Fall 2003: Student News.
Welcome to Jaimi Allen, a ``new'' M.S. student in our lab (she's been around a while, but is now officially a grad student). We bid a fond farewell and wish good luck to Jon Bilodeau, who heads off to Johns Hopkins for his Ph.D. this fall.
Summer 2003: Papers published.
Three papers were published from the lab this summer at two conferences: ``Context-Sensitive Weights for a Neural Network'' (Robert Arritt (Ph.D. student) & Prof. Roy Turner) was presented at CONTEXT'03 by Robert Arritt. Robert & Roy also had a paper (``Situation Assessment for Autonomous Underwater Vehicles Using a priori Contextual Knowledge'') at the Thirteenth International Symposium on Unmanned Untethered Submersible Technology (UUST'03), which Robert also presented. Roy and two other students, Erik Albert (Ph.D. student) and Jon Bilodeau (undergraduate), had another paper in UUST'03, ``Interfacing the CoDA and CADCON Simulators: A Multi-Fidelity Simulation Testbed for Autonomous Oceanographic Sampling Networks''. This was presented by Erik Albert.
Summer 2003: MaineSAIL co-director is program co-chair for CONTEXT'03
Prof. Roy Turner is one of the program co-chairs for CONTEXT'03, the Fourth International and Interdisciplinary Conference on Modeling and Using Context.
2002: MaineSAIL co-director on UMaine Research Honor Roll
Prof. Elise Turner was among the top 25 researchers on campus in terms of overhead research dollars brought into the University, according to a 2002 report.
Summer 2002: ECAI'02 workshop on context
Prof. Roy Turner co-organized, with Patrick Brézillon of the University of Paris VI, a tutorial on ``Models and Use of Context in Artificial Intelligence'', which took place at the 2002 European Conference on Artificial Intelligence (Lyon, France).

Summer 2001: Student presents papers at CONTEXT'01
Robert Arritt (Ph.D. student) presented two papers at CONTEXT'01, the Third International and Interdisciplinary Conference on Modeling and Using Context, in Dundee, Scotland, in July, 2001. Robert kindly agreed to present these papers, authored by Elise and Roy Turner, when they could not attend the conference.

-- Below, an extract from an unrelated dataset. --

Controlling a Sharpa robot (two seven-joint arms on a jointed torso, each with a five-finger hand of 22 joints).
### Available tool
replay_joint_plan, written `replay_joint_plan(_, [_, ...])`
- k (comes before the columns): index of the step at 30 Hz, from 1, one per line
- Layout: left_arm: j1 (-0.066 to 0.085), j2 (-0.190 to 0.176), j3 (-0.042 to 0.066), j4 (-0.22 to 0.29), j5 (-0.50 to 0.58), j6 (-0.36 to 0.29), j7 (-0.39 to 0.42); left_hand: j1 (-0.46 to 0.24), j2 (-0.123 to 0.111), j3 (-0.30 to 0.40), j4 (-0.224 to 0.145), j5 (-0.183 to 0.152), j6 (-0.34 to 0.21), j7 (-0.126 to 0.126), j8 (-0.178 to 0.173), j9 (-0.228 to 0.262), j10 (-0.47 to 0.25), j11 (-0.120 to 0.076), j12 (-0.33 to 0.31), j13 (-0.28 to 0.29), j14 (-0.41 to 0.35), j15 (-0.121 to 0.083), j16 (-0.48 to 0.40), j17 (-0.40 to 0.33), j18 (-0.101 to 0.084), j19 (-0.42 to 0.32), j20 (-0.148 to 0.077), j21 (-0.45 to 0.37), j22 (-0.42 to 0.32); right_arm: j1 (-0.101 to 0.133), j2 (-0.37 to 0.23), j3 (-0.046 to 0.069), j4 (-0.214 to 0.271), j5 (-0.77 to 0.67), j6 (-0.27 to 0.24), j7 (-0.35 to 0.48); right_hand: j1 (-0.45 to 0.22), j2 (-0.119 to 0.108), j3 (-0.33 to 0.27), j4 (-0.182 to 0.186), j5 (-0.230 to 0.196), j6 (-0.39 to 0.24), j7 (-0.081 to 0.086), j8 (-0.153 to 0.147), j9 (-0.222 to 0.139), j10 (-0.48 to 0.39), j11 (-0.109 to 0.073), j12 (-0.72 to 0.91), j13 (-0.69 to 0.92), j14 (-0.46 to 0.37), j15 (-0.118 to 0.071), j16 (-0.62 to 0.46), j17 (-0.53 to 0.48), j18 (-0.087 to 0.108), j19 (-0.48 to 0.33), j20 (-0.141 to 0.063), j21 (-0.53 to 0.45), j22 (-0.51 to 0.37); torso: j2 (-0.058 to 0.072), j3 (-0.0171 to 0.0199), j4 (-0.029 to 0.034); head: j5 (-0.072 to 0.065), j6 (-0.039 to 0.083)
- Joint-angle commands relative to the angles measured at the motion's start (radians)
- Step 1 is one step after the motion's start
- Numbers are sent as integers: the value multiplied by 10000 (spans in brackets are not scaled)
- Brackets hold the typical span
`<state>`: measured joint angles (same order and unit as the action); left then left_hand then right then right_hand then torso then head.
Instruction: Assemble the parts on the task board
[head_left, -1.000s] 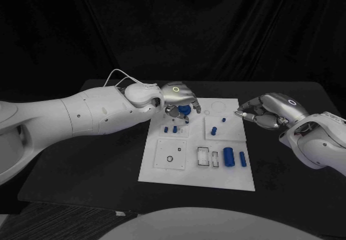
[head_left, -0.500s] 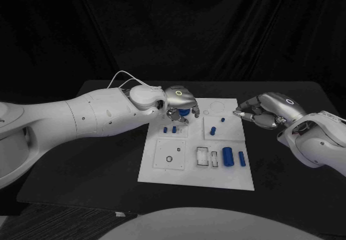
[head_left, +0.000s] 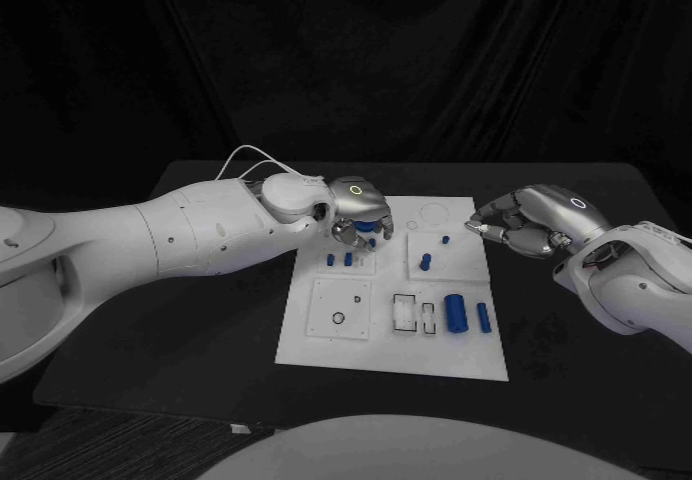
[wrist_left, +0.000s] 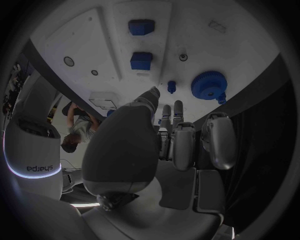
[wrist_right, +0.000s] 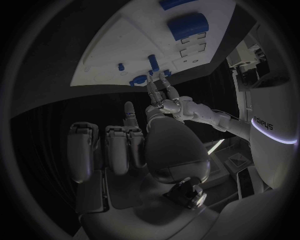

Interagent communication project funded by Office of Naval Research
Prof. Elise Turner's project, ``Communication during Collaborative Problem Solving in Autonomous Oceanographic Sampling Networks'', has been funded by the Office of Naval Research for $365,000, with an additional $194,286 in matching funds from UMaine. This project is related to the CoDA Project.
Orca project gets new funding
The Orca Project, which focuses on intelligent control of autonomous underwater vehicles (AUVs), recently received a $417,000 award from the Office of Naval Research for continued work on intelligent mission control and context-sensitive reasoning for single-agent and multiagent system control. Orca is directed by Prof. Roy Turner.